1Klarisana Psychedelic Therapies, Denver, Colorado, USA
2Clinical Professor, Department of Psychiatry, Texas Tech University School of Medicine- Permian Basin, Midland, Texas, USA
3University of Michigan Medicine, Department of Pediatrics, Division of Pediatric Psychology, Ann Arbor, Michigan, USA

*Corresponding author: Carl J Bonnett, Klarisana Psychedelic Therapies, Denver, Colorado, USA, E-mail: cbonnett@klarisana.com


Abstract

Introduction: While the use of ketamine to treat severe depression and post-traumatic stress disorder has been well documented in the literature, fewer studies have investigated the efficacy of Intramuscular (IM) ketamine to treat these conditions.
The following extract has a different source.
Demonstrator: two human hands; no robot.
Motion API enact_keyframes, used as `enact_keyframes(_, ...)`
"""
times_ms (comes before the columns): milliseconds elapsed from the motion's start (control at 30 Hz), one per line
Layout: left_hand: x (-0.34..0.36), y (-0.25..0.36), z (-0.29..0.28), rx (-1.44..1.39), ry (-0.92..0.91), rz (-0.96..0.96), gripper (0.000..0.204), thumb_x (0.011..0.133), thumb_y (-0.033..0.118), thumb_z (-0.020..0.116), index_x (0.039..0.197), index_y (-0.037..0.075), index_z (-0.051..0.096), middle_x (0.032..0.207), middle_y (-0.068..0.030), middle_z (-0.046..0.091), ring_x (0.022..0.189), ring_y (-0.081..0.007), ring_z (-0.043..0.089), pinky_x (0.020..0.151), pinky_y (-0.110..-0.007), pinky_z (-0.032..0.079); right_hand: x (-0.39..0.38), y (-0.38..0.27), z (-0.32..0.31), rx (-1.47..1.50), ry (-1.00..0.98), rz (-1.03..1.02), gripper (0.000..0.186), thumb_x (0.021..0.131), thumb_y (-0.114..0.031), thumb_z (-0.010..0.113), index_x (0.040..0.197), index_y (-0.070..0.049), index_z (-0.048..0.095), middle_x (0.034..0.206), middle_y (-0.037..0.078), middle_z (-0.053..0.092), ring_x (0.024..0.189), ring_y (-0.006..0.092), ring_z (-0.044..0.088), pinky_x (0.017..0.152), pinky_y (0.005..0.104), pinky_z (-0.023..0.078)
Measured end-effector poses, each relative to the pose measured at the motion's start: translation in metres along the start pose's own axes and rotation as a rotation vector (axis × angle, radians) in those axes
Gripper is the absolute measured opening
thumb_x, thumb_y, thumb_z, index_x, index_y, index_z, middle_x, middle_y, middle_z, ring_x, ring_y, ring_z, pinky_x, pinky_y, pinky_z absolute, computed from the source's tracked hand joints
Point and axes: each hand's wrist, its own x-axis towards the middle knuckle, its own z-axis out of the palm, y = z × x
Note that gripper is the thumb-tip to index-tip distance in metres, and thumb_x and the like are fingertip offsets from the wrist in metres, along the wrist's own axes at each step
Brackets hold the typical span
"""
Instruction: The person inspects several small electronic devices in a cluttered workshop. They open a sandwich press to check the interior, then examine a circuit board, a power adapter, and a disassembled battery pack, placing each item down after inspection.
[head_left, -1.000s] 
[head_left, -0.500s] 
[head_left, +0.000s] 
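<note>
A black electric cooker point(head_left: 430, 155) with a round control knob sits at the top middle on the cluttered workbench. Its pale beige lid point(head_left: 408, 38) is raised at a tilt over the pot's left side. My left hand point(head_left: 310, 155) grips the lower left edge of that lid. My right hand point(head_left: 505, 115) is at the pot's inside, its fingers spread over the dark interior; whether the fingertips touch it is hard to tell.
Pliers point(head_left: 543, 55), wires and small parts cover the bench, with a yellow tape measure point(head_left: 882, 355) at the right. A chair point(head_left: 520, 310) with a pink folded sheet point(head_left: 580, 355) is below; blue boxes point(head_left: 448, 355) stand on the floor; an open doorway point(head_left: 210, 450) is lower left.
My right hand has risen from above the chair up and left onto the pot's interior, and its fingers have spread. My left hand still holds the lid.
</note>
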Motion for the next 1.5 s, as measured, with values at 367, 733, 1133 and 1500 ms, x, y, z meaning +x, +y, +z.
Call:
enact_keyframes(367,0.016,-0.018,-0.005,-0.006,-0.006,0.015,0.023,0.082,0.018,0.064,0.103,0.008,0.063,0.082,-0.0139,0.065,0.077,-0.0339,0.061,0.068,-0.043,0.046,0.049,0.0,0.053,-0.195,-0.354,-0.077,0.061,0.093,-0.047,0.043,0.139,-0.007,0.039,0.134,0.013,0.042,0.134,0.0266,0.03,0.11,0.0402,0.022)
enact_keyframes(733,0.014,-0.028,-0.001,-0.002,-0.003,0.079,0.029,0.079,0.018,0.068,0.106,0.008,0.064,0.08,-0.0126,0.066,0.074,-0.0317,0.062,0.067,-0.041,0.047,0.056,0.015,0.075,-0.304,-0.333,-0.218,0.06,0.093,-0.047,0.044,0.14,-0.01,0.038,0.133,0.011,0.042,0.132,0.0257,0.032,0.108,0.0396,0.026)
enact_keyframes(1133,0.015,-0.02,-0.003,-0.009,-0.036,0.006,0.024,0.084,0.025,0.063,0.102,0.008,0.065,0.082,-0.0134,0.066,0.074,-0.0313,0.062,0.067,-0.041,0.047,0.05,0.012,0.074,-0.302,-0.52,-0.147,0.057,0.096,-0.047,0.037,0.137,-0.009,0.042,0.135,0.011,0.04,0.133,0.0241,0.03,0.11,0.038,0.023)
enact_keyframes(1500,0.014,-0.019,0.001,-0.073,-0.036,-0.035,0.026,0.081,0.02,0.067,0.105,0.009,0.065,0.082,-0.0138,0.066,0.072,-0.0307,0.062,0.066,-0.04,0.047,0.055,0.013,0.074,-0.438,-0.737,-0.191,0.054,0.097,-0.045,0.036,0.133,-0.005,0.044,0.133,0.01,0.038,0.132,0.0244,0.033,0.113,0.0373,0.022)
Methods: This case series included 40 patients with major depressive disorder who received this center’s standard treatment of six IM ketamine treatments. Patients completed the Patient Health Questionnaire (PHQ-9), PTSD Checklist for DSM-V (PCL-5), and the Generalized Anxiety Disorder-7 (GAD-7) before ketamine administration and prior to the sixth session.

Results: Forty subjects (19 male, 21 female) participated in the study with a mean age of 36.9 years (range 18-67 years). On the measure of depression (PHQ-9), the mean score showed a 55% reduction, with a Cohen’s d effect size of 1.71 (F=84.4, P< 0.001). Measurement of PTSD (PCL-5) symptoms showed a 51% decrease in mean score, with Cohen’s d effect size of 1.61 (F=73.4, P < 0.001). The Generalized Anxiety Disorder (GAD-7) instrument showed a 51% mean score decrease, with Cohen’s d size effect of 1.63 (F=66.1, P< 0.001).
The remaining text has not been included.